- _Required action_: Below are lines of data; restate word for word those running from the line containing "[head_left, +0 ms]" to the line containing "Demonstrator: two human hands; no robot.", inclusive, and no others.

- _Material provided_:
=======
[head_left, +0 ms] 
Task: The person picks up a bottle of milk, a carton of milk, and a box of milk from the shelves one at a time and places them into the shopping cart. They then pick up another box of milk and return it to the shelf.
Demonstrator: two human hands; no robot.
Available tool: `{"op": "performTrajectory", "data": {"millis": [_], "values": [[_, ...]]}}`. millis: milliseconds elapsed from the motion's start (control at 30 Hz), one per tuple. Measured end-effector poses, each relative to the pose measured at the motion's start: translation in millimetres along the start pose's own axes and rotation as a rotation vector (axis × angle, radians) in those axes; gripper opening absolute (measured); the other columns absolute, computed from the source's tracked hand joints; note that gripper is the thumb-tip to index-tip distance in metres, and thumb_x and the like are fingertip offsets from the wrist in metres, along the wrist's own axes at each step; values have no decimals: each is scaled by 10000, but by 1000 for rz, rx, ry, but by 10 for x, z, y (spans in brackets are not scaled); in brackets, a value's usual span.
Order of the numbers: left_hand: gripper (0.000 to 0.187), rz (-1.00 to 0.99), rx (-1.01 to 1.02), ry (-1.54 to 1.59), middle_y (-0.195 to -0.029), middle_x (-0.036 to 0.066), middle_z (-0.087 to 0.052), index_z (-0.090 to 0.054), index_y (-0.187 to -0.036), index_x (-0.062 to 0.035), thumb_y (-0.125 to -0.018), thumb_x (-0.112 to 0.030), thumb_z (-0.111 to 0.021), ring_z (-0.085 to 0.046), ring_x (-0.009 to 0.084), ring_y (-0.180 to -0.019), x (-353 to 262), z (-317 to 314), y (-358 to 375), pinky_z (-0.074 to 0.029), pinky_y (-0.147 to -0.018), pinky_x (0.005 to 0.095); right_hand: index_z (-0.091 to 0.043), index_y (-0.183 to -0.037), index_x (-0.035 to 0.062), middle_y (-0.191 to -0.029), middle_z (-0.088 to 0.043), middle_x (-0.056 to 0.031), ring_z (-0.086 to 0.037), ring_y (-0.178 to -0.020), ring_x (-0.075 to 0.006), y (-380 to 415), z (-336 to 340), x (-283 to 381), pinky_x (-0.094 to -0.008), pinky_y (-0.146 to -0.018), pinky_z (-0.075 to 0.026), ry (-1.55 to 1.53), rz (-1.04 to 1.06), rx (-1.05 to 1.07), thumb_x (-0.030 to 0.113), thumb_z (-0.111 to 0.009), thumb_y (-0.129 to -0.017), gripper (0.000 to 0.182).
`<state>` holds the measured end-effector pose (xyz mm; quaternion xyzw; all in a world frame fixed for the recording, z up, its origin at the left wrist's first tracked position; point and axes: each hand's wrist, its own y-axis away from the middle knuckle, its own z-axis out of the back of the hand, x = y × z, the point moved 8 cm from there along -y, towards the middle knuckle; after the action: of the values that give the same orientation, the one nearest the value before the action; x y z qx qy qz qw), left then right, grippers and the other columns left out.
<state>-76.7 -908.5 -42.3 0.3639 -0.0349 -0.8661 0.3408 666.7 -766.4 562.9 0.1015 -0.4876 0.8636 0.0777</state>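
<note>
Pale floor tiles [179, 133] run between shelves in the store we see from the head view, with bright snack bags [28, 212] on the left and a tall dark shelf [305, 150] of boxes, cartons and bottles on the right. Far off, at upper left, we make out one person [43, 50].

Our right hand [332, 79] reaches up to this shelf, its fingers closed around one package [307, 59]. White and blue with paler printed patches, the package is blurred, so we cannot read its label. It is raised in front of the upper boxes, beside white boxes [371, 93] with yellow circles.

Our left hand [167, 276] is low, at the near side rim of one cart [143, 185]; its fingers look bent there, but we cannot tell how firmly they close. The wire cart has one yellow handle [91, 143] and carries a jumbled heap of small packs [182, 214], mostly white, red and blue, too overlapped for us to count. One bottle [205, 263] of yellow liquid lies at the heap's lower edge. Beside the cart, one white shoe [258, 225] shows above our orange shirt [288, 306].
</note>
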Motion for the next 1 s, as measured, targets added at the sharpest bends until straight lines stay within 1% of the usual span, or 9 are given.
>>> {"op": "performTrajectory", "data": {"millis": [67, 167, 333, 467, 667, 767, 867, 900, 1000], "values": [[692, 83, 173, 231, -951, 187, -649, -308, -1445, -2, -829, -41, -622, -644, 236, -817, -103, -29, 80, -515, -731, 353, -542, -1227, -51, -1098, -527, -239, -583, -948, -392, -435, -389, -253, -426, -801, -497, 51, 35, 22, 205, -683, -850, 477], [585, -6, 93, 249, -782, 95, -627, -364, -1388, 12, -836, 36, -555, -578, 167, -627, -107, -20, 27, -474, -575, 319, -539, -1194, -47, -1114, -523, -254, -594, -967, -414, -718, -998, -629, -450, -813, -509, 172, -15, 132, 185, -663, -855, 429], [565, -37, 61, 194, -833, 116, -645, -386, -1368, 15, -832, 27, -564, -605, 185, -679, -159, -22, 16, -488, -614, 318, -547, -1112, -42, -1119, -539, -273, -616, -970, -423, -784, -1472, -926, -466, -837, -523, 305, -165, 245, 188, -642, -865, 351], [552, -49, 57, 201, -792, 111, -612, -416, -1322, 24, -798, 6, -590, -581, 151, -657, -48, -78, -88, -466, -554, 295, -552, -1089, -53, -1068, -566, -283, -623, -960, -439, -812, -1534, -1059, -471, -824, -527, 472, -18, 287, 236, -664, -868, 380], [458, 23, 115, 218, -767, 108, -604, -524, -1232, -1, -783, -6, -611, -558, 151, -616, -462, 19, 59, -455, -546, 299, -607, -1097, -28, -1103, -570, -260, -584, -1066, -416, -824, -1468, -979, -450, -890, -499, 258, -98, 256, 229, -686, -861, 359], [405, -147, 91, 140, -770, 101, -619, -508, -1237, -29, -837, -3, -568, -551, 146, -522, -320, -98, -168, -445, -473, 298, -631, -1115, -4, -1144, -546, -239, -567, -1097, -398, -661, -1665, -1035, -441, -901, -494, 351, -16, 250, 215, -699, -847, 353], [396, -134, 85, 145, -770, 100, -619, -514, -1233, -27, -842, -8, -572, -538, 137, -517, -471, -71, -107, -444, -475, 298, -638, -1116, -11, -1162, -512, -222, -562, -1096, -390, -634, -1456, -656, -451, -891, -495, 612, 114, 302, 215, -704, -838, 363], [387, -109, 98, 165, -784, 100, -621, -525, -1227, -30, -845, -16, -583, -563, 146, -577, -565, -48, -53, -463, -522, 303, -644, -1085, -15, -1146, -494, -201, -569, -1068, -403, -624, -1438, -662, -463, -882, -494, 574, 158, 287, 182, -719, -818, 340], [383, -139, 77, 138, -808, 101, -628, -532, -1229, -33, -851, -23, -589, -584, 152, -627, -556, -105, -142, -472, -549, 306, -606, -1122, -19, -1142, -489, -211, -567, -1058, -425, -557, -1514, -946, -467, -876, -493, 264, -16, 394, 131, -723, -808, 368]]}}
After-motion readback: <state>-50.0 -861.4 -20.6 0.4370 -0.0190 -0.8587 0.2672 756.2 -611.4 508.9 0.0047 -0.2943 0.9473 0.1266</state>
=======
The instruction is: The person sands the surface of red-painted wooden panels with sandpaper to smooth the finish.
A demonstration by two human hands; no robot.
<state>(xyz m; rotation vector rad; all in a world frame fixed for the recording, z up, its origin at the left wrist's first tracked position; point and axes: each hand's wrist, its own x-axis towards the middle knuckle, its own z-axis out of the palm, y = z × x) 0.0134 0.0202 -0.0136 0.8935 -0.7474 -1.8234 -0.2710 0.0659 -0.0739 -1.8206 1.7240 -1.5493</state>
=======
- _Exercise solution_:
[head_left, +0 ms] 
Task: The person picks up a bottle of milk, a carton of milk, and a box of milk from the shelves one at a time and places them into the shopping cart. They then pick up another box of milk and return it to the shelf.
Demonstrator: two human hands; no robot.

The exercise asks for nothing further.